CpT: Convolutional Point Transformer for 3D Point Cloud Processing
This work addresses the challenge of handling 3D point clouds for tasks such as segmentation and classification, offering an incremental improvement over prior transformer-based approaches in this domain.
The paper tackles the problem of processing unstructured 3D point cloud data by introducing CpT, a convolutional point transformer architecture that improves over existing attention-based methods, achieving competitive results on benchmark datasets like ModelNet40, ShapeNet Part Segmentation, and S3DIS.

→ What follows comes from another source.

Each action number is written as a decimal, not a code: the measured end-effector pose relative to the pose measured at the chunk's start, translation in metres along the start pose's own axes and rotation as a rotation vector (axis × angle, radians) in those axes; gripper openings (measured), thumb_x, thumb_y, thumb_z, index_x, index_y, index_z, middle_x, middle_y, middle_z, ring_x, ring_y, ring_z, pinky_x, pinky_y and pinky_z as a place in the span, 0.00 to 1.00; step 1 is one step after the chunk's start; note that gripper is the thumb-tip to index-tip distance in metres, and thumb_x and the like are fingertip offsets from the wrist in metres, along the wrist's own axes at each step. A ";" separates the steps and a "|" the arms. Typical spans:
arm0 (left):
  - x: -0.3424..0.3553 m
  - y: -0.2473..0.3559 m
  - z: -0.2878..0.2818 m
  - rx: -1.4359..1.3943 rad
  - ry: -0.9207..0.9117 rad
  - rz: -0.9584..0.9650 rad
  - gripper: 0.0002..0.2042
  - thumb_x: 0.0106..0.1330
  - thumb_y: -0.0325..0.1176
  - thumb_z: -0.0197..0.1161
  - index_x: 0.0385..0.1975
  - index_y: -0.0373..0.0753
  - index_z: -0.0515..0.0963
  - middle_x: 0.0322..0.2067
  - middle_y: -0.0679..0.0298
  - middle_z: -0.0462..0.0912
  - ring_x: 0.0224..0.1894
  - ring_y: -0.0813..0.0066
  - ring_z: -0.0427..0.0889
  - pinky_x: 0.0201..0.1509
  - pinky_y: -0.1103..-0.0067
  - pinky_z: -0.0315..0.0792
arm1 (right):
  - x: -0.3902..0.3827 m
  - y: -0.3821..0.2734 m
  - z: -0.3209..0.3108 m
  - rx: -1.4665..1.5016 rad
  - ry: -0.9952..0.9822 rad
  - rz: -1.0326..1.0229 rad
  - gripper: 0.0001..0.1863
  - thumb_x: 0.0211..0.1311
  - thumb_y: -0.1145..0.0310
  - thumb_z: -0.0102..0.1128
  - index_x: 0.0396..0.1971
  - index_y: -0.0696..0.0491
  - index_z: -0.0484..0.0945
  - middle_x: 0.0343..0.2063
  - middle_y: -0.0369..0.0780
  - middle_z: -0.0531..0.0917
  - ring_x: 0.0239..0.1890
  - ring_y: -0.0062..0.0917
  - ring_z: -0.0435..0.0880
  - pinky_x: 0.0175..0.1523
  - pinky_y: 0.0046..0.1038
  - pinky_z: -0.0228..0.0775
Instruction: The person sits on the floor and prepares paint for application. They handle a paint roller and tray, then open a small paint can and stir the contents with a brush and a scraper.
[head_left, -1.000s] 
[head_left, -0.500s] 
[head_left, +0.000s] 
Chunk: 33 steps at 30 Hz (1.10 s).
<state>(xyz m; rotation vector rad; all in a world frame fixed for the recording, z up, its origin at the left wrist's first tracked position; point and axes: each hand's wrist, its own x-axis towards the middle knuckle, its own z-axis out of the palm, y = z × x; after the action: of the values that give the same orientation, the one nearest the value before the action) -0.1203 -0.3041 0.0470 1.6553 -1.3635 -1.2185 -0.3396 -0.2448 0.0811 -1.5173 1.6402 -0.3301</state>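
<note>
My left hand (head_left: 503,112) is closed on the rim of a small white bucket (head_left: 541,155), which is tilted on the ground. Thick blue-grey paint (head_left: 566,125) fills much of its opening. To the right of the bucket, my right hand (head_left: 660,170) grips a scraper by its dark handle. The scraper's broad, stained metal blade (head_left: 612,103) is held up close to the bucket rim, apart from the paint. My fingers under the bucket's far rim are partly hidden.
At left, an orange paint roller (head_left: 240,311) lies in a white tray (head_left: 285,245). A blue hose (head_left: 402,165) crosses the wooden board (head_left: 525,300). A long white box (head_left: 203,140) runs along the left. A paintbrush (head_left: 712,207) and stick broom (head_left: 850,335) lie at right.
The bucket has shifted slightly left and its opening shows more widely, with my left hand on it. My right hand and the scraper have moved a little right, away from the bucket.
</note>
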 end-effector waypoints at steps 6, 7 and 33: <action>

We present CpT: Convolutional point Transformer - a novel deep learning architecture for dealing with the unstructured nature of 3D point cloud data. CpT is an improvement over existing attention-based Convolutions Neural Networks as well as previous 3D point cloud processing transformers. It achieves this feat due to its effectiveness in creating a novel and robust attention-based point set embedding through a convolutional projection layer crafted for processing dynamically local point set neighbourhoods. The resultant point set embedding is robust to the permutations of the input points. Our novel CpT block builds over local neighbourhoods of points obtained via a dynamic graph computation at each layer of the networks' structure. It is fully differentiable and can be stacked just like convolutional layers to learn global properties of the points. We evaluate our model on standard benchmark datasets such as ModelNet40, ShapeNet Part Segmentation, and the S3DIS 3D indoor scene semantic segmentation dataset to show that our model can serve as an effective backbone for various point cloud processing tasks when compared to the existing state-of-the-art approaches.